The graphs show the body weight gain percentage (A) and the food intake (B) from day 0 until the end of the experiment. Values were obtained from 10 animals per group and are expressed as means and SD; * p < 0.05 vs. Ctrl; # p < 0.05 vs. LYC; § p < 0.05 vs. GE.

Figure 6

Panel of H&E sections of visceral fat depots. Ctrl animals (A) exhibit the typical structure of large unilocular adipocytes of the same size; orlistat (B) and GE (C) treated animals show the presence of unilocular adipocytes of different size; LYC-treated animals (D) show the presence of large unilocular adipocytes and small unilocular adipocytes; LYC + GE treated rats (E) show a visceral adipose tissue organized by adipocytes of different dimension with an inhomogeneous aspect and small lipid droplets.
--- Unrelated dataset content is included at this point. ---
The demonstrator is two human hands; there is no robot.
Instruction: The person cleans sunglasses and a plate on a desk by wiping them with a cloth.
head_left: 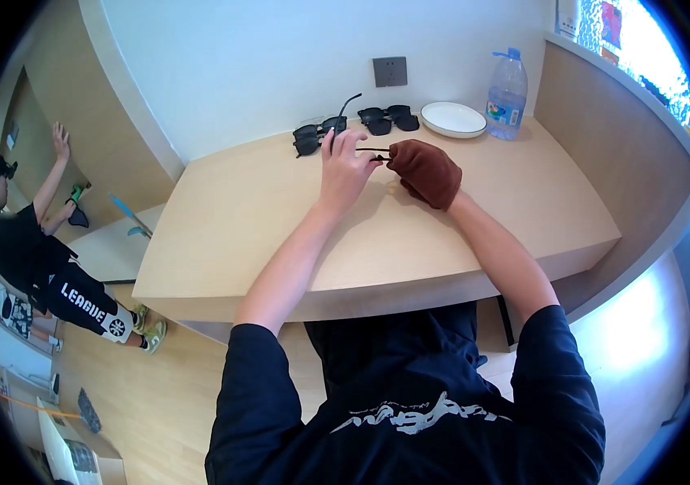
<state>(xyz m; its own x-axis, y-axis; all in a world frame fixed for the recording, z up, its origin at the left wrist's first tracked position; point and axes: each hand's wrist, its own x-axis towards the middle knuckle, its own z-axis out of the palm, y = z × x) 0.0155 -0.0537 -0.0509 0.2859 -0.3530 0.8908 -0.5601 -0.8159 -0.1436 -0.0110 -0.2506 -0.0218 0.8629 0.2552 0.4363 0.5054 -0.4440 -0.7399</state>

Panel (F) shows the quantitative difference in adipocytes size; the values were obtained from 10 slides for each group and the diameter of 10 adipocytes randomly selected for each slide was measured; all images were captured at 20× magnification. The data are expressed as means and SD. * p < 0.05 vs. Ctrl; # p < 0.05 vs. LYC; § p < 0.05 vs. GE.

Figure 7

Immunofluorescence reactions with anti-UCP1 (green channel) and anti-PGC1α (red channel) in visceral fat depots of Zucker rats. Ctrl animals (A) show large unilocular adipocytes positive for PGC1α but negative for UCP1; orlistat (B) treated animals show visceral fat depots with unilocular adipocytes positive for PGC1α only but negative for UCP1; GE (C) and LYC (D) treated animals show unilocular adipocytes with different size positive for both PGC1α and UCP1. LYC + GE (E) treated animals show visceral fat depots with great number of small adipocytes positive for both PGC1α and UCP1; many adipocytes are reorganizing their structure with numerous lipid droplets delimited by membrane (arrow). Panel (F) shows the fluorescent intensity of UCP1 obtained by the confocal laser. Values were obtained from 10 animals per group and are expressed as means and SD; * p < 0.05 vs. Ctrl; # p < 0.05 vs. LYC; § p < 0.05 vs. GE.

Figure 8

The graphs represent UCP1 mRNA expression (A) and UCP1 protein expression (B) obtained from visceral fat depots of Zucker rats. Values are expressed as the mean and SD; * p < 0.05 vs. Ctrl; # p < 0.05 vs. LYC; § p < 0.05 vs. GE.